▶ TASK DIRECTIONS
Before copying, remove every picture, and then repeat all entries below precisely as written.

▶ PROVIDED RECORDS
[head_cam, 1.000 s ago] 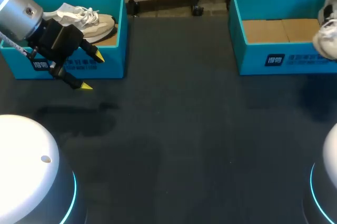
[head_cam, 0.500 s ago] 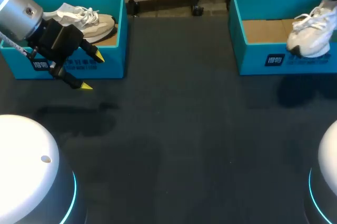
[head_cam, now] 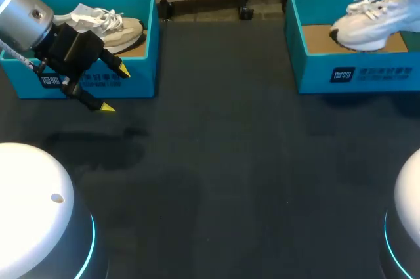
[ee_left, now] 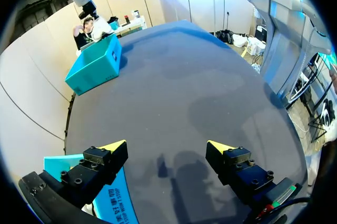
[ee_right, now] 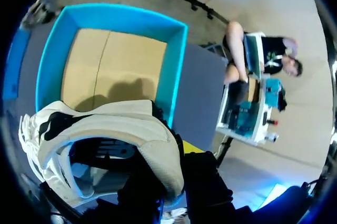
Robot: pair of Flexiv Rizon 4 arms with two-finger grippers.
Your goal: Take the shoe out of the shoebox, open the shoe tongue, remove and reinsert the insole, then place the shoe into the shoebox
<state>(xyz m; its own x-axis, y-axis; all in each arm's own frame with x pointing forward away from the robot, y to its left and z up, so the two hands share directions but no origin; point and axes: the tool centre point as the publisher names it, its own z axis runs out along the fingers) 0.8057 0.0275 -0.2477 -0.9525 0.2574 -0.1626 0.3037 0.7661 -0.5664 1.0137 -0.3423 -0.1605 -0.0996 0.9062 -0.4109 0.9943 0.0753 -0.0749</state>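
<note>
The left gripper [ee_left: 167,146] is hanging over the dark table [ee_left: 184,76], its yellow-tipped fingers standing wide apart. A teal shoebox [ee_left: 115,203] is sitting just beside one finger. A second shoebox [ee_left: 95,63] is resting at the table's far end, with a white shoe [ee_left: 95,28] hovering just above it.

- The white shoe [head_cam: 367,20] runs off the head view's right edge at its heel — what holds it lies past that edge.
- The right shoebox [head_cam: 315,72] is cut by the same edge.
- In the right wrist view, the shoe's heel covers my right gripper [ee_right: 171,166]; its tips barely show.
- My left arm [head_cam: 39,23] hides part of the left shoebox [head_cam: 146,62] and the second shoe [head_cam: 125,29].
- In the left wrist view, the right shoebox is too small to tell its contents.
</note>
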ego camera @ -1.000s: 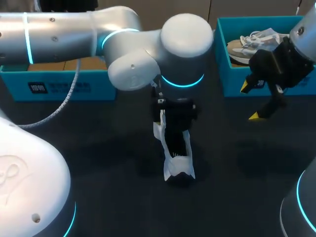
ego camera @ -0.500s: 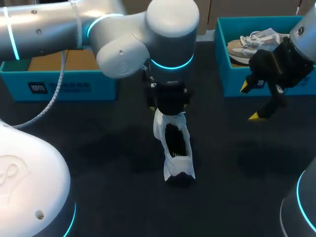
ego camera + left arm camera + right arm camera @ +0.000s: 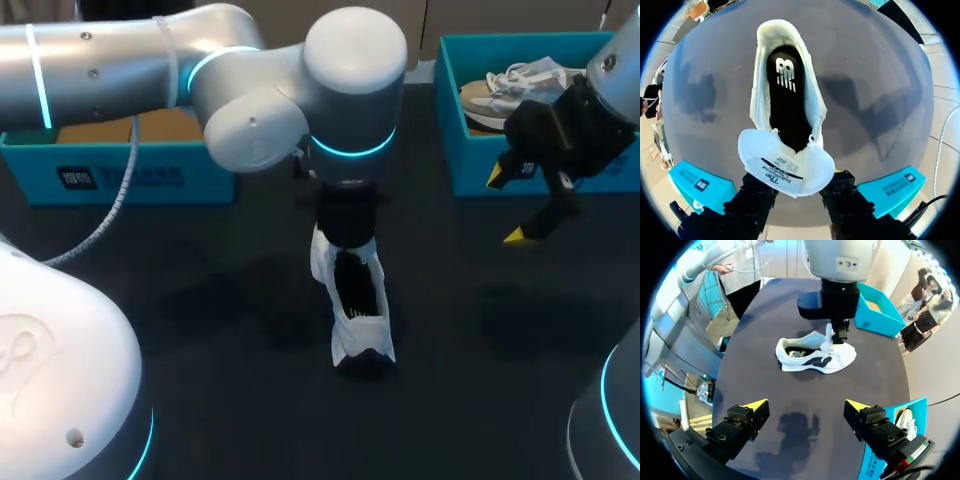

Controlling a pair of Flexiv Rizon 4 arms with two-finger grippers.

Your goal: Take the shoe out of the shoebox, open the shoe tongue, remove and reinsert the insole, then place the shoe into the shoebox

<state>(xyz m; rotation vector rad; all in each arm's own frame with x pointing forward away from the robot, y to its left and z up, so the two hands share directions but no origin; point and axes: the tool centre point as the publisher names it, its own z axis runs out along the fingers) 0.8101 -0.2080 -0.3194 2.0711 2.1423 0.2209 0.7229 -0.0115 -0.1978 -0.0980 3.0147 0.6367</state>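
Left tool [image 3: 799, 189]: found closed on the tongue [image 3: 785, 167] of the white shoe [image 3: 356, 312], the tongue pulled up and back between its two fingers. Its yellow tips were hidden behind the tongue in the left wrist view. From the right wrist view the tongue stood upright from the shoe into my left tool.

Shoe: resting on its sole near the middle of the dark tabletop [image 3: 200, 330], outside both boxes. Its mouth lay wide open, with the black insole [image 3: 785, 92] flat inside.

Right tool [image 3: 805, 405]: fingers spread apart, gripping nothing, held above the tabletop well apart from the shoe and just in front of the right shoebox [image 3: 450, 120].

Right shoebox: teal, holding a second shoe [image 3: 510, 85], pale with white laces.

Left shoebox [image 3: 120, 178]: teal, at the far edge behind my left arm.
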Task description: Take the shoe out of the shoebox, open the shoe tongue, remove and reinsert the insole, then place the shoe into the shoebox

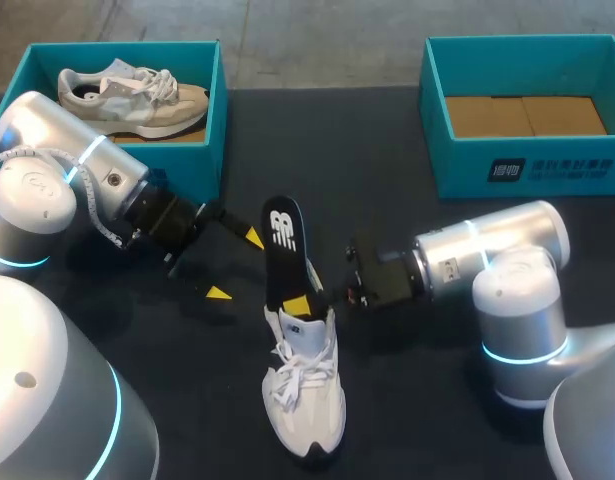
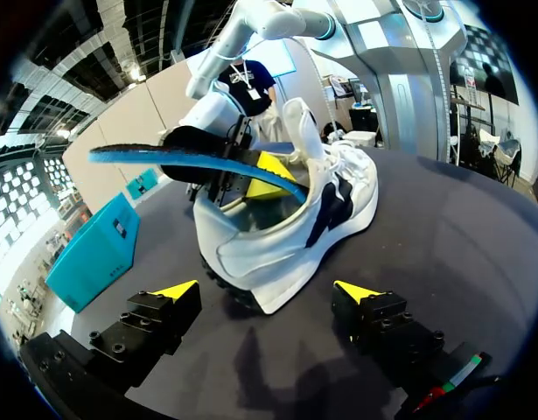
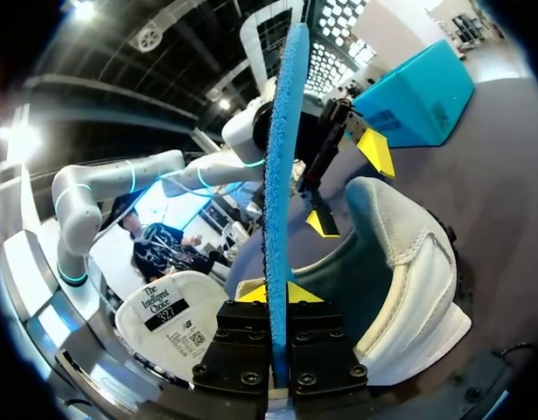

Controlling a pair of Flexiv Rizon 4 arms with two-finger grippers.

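Right gripper [image 3: 277, 293] pinches insole [image 1: 283, 245] at shoe [image 1: 305, 390] opening | left gripper [image 1: 235, 265] wide open, empty, beside it

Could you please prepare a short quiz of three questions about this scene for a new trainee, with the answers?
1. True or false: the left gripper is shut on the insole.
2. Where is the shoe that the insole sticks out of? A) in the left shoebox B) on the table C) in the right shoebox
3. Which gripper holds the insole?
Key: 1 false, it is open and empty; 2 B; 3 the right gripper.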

▶ TASK OUTPUT
[head_cam, 1.000 s ago] 
[head_cam, 0.500 s ago] 
[head_cam, now] 
[ee_left, now] 
[ee_right, now] 
Robot: pair of Flexiv Rizon 4 arms with two-finger grippers.
Your goal: Take the shoe out of the shoebox, open the shoe tongue, remove and reinsert the insole, then place the shoe into the shoebox
<state>(xyz m; its own x-axis, y-axis; all in each arm's own frame with x pointing forward away from the robot, y to its left and z up, so the two hands share directions but no origin; point and axes: the tool centre point as the publisher names it, its own z axis runs out along the fingers) 0.8057 0.0275 -0.2477 -0.9525 0.2574 -0.1626 0.3037 0.7661 -0.5664 1.0137 -0.3423 -0.1605 -0.0996 0.9062 -0.4109 0.9943 0.0753 -0.0749</state>
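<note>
The left gripper [ee_left: 167,146] is hanging over the dark table [ee_left: 184,76], its yellow-tipped fingers standing wide apart. A teal shoebox [ee_left: 115,203] is sitting just beside one finger. A second shoebox [ee_left: 95,63] is resting at the table's far end, with a white shoe [ee_left: 95,28] hovering just above it.

- The white shoe [head_cam: 367,20] runs off the head view's right edge at its heel — what holds it lies past that edge.
- The right shoebox [head_cam: 315,72] is cut by the same edge.
- In the right wrist view, the shoe's heel covers my right gripper [ee_right: 171,166]; its tips barely show.
- My left arm [head_cam: 39,23] hides part of the left shoebox [head_cam: 146,62] and the second shoe [head_cam: 125,29].
- In the left wrist view, the right shoebox is too small to tell its contents.
</note>
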ego camera @ -1.000s: 
ego camera @ -0.500s: 
ego camera + left arm camera + right arm camera @ +0.000s: 

Controlling a pair of Flexiv Rizon 4 arms with two-finger grippers.

Your goal: Take the shoe out of the shoebox, open the shoe tongue, remove and reinsert the insole, then place the shoe into the shoebox

<state>(xyz m; rotation vector rad; all in each arm's own frame with x pointing forward away from the robot, y to its left and z up, so the two hands share directions but no origin; point and axes: the tool centre point as the publisher names it, its own z axis runs out along the fingers) 0.8101 -0.2080 -0.3194 2.0711 2.1423 0.2209 0.7229 -0.0115 -0.1978 -0.0980 3.0147 0.6367</state>
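Left tool [image 3: 799, 189]: found closed on the tongue [image 3: 785, 167] of the white shoe [image 3: 356, 312], the tongue pulled up and back between its two fingers. Its yellow tips were hidden behind the tongue in the left wrist view. From the right wrist view the tongue stood upright from the shoe into my left tool.

Shoe: resting on its sole near the middle of the dark tabletop [image 3: 200, 330], outside both boxes. Its mouth lay wide open, with the black insole [image 3: 785, 92] flat inside.

Right tool [image 3: 805, 405]: fingers spread apart, gripping nothing, held above the tabletop well apart from the shoe and just in front of the right shoebox [image 3: 450, 120].

Right shoebox: teal, holding a second shoe [image 3: 510, 85], pale with white laces.

Left shoebox [image 3: 120, 178]: teal, at the far edge behind my left arm.
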Task description: Take the shoe out of the shoebox, open the shoe tongue, remove and reinsert the insole, then place the shoe into the shoebox


Controlling a pair of Flexiv Rizon 4 arms with two-finger grippers.

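Right gripper [image 3: 277, 293] pinches insole [image 1: 283, 245] at shoe [image 1: 305, 390] opening | left gripper [image 1: 235, 265] wide open, empty, beside it

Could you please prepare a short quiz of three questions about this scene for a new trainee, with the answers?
1. True or false: the left gripper is shut on the insole.
2. Where is the shoe that the insole sticks out of? A) in the left shoebox B) on the table C) in the right shoebox
3. Which gripper holds the insole?
Key: 1 false, it is open and empty; 2 B; 3 the right gripper.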

Nothing else belongs in this output.